[Barrelfish-users] Threads using sockets may block

Thu Feb 14 09:23:48 CET 2013

Hello.

Thanks for all your comments.  I investigated further; here are my findings:

* Original assessment was incorrect.  Snippets from the POSIX glue are unrelated
  and refer to Unix sockets.  lwip also uses the default wait set if not told
  otherwise (see 'lwip_init_ex').  However, this may not be an issue as lwip
  uses a single-threaded core in conjunction with message passing [1]. 

* Network stack initialization is a little suspect.  This isn't documented so I
  copied from usr/net-test, but that snippet has FIXMEs and an unused wait set.

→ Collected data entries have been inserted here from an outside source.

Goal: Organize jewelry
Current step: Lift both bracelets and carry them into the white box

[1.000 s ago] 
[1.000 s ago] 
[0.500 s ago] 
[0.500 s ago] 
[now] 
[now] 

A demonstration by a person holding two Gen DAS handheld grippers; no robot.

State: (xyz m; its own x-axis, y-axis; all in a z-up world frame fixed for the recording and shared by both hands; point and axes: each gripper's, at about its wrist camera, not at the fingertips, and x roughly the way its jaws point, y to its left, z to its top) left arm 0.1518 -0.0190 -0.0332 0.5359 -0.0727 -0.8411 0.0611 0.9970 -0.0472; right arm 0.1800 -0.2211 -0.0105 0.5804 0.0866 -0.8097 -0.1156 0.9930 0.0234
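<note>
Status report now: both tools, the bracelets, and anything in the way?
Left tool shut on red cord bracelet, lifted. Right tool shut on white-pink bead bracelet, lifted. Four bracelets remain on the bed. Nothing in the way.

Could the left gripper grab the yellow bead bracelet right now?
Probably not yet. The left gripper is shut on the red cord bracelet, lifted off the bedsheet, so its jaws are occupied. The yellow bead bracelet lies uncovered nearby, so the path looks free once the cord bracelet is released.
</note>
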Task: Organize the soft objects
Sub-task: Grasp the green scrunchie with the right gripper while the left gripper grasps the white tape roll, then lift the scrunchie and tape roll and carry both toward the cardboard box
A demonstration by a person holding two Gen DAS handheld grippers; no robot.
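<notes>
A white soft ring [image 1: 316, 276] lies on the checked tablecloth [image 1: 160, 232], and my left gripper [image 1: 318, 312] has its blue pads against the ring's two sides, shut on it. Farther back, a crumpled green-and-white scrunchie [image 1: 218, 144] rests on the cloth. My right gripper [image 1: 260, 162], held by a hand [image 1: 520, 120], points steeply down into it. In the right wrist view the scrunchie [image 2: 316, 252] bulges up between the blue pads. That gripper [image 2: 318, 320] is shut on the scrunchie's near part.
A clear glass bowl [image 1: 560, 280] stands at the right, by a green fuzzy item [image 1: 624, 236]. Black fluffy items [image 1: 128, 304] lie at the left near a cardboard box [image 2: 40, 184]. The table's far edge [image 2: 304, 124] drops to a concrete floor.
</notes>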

* Hint by Kornilios was very promising.  Tried a few scenarios and the problem
  indeed seems to involve the loopback interface:

  a) same machine, same domain: both sides block indefinitely (server in 'accept',
     client in 'read') [2].
  b) same machine, separate domains: server waiting in 'accept', client fails to
     connect (ERR_RST: Connection reset).
  c) client/server on separate machines: works.
  d) single domain, multi-threaded server: works.

  Something worth investigating: trace logs for (a) show both sides waiting on
  their mailbox, yet an arriving packet cannot be delivered because (another)
  mailbox is full.  The current mailbox implementation only has space for a
  single message and there is an open TODO to support the general case.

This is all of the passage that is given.